Please advise on how i can incorporate within my code.
Looking forward to hearing from you
Thanks,
Andy

Switching Colab to a GPU caused several problems - first off, you need to include pip install Accelerate (and then you need to restart the runtime). Secondly, the GPU runtimes seemed much more flakey in reaching the datasets. I had constant timeouts etc trying to reach fbaidownloads (I’m guessing at this point, as I lost the error). These didn’t happen on either normal instances or TPU (though TPU’s dont work, due to the variable padding)

Hi, I tripped across this also as I tried to use the GPU enable " Fine-tuning a model with the Trainer API or Keras" notebook on colab. I followed the error message suggestions and even looked on stack overflow, was kind of stuck for 1/2 an hour or more…

It seems so simple to just add accelerate in the opening pip command:
!pip install datasets evaluate accelerate transformers[sentencepiece]

@course_moderators,
Any chance this could be added to the notebook in the near future?

And I agree with emifjo, this is a great course!

Thanks so much for the informational guides!

I have been following the Tensorflow version of the codes/guides, and was confused at the “Full Training” chapter because it was the PyTorch version/codes.

Please excuse my ignorance, I’m not sure how to connect the “Full training” chapter to the previous chapter.
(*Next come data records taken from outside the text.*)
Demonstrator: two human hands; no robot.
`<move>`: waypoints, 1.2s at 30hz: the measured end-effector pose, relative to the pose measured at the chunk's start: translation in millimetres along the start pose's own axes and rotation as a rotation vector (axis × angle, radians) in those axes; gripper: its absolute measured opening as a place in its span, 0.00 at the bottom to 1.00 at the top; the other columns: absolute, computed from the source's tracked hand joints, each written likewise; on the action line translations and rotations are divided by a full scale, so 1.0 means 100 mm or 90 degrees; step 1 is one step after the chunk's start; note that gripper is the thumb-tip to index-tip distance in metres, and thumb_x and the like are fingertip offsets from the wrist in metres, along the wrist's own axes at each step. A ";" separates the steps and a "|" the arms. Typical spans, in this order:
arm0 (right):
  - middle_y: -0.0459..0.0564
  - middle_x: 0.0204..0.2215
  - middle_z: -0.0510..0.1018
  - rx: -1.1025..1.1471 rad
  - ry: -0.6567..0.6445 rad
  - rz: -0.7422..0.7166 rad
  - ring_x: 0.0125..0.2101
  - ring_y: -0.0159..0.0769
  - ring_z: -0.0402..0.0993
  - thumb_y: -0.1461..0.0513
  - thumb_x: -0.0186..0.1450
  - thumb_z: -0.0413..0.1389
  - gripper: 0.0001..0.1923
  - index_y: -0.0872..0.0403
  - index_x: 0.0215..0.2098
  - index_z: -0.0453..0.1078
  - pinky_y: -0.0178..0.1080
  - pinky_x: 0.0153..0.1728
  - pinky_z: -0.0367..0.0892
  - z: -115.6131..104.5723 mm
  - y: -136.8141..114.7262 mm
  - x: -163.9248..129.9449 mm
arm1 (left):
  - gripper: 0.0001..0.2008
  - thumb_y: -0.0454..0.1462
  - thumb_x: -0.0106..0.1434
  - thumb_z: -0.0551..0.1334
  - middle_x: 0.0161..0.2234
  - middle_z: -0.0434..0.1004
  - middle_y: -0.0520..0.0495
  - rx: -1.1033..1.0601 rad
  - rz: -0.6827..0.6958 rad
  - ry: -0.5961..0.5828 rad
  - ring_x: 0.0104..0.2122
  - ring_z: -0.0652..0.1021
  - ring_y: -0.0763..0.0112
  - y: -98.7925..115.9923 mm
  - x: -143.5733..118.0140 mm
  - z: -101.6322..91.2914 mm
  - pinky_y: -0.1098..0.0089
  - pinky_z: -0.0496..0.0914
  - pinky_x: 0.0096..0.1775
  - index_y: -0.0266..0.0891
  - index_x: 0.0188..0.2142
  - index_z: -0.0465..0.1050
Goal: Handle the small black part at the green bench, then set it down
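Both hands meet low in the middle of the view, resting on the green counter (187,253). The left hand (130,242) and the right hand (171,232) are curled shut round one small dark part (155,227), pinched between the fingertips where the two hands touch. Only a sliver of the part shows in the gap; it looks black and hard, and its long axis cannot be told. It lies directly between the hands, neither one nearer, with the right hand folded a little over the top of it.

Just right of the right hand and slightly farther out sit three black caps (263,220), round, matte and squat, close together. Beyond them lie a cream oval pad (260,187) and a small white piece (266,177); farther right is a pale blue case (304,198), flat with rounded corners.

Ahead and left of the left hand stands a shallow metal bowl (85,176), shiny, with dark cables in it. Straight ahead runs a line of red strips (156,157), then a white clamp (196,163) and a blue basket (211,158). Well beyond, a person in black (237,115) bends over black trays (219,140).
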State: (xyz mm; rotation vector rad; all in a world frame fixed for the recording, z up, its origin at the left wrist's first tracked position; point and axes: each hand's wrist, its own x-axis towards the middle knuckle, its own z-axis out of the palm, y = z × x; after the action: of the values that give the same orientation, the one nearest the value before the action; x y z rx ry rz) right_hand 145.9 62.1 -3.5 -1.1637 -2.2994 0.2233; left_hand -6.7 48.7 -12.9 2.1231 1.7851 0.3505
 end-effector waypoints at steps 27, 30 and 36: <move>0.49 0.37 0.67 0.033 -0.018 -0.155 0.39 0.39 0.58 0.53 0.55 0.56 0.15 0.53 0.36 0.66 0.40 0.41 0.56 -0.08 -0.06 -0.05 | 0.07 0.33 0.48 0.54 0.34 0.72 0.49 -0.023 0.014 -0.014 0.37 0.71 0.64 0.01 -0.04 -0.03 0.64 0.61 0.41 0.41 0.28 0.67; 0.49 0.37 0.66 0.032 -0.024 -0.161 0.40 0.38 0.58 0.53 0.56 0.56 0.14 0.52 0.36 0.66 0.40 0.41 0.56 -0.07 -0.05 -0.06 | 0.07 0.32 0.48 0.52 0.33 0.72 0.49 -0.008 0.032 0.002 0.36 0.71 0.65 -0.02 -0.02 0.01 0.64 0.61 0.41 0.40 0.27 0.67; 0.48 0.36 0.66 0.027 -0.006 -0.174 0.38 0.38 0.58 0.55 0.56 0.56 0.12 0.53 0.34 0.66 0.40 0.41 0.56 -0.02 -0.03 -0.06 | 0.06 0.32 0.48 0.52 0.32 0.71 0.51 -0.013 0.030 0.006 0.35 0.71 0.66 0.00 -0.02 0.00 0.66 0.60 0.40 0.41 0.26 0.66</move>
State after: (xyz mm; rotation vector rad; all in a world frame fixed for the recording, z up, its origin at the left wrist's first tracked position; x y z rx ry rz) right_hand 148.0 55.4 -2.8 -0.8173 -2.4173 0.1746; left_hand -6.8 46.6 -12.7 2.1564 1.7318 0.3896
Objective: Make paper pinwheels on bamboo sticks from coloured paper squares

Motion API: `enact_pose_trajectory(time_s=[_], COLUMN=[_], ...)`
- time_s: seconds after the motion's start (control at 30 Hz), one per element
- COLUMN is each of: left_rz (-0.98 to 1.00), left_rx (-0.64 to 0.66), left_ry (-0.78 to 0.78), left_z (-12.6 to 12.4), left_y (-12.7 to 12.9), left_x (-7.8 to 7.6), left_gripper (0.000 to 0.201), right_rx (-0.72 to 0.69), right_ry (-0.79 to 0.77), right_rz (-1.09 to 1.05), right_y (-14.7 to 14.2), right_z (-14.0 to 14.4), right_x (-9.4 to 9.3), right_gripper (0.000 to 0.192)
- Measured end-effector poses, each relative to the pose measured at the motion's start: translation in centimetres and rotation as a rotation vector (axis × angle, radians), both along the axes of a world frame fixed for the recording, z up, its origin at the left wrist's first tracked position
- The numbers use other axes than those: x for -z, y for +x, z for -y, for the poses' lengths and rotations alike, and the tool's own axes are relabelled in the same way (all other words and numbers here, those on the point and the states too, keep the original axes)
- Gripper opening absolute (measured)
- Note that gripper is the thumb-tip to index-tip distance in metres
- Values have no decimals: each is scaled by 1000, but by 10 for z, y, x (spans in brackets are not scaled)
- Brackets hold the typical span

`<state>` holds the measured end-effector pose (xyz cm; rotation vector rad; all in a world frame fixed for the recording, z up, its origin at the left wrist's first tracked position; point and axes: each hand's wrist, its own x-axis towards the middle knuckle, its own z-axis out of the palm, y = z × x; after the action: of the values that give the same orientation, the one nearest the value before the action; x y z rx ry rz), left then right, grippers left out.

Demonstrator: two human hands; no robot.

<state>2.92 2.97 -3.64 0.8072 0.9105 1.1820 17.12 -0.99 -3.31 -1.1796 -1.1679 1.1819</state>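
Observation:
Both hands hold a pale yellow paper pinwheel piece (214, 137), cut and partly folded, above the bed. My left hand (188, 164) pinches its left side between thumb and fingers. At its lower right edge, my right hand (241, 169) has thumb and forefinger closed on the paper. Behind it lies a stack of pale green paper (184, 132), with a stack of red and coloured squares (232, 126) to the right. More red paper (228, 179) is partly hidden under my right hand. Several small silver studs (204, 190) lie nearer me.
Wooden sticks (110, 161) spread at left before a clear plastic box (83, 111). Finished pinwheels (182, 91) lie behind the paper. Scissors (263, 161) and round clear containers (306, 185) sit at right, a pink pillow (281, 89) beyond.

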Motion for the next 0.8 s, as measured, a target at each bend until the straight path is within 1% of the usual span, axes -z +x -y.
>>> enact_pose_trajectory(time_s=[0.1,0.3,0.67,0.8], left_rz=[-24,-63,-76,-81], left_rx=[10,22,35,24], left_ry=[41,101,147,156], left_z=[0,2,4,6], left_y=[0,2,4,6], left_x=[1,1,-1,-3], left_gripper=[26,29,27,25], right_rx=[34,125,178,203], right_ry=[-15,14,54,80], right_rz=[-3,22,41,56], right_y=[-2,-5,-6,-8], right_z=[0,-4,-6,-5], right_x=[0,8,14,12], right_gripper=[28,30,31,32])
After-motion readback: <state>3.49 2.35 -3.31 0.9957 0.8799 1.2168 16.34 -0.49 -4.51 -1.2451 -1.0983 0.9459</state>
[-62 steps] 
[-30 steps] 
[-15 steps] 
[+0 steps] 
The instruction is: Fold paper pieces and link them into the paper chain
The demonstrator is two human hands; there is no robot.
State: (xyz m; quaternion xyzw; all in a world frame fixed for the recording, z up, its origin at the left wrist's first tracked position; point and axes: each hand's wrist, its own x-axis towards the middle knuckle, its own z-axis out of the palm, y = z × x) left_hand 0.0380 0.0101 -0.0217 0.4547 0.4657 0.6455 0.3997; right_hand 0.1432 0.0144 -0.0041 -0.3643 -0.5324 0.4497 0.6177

Can I ask:

  1. What are the advantages of writing a full training loop in Pytorch compared to using Keras in the previous chapter (“Fine-tuning a model”)?

  2. Is there a Tensorflow version for something similar to PyTorch’s Accelerate, and for distributed training on multiple GPUs? Or would you recommend that we just learn and use PyTorch instead?

Thank you

1 Like

Hi,

In the “Preprocessing the data” section, we are defining a tokenize function as below:

def tokenize_function(example):
    return tokenizer(example["sentence1"], example["sentence2"], truncation=True)

And then applying it to our dataset using map:

tokenized_datasets = raw_datasets.map(tokenize_function, batched=True)
tokenized_datasets

Why does the tokenize function return attention_masks for the above code? Since we haven’t applied padding yet, there should not be any attention_masks, right?

Thanks.

1 Like

Why I Fine-tune a model on the GLUE SST-2 dataset but get worse score compare to Bert(base)

:pencil2: Try it out! Fine-tune a model on the GLUE SST-2 dataset, using the data processing you did in section 2.

And I made a new topic here, I would delete it if I must put it under this topic.

There either seems to be incorrectly stated information or I am missing something
In section 3 “Fine-tuning a model with the Trainer API”, the code example has us use “bert-base-uncased”. Both for PyTorch and TensorFlow.
But then later in the Evaluation subsection there is this passage:
“The table in the BERT paper reported an F1 score of 88.9 for the base model. That was the uncased model while we are currently using the cased model, which explains the better result.”
If we follow the example code, we too should be using the ‘uncased’ model, right?

Is it possible to fine tune a model without head and then used multiple heads on the same model? If so how can I do it?

How do get I generate code that goes in a training_function() to be used with accelerator in notebook ?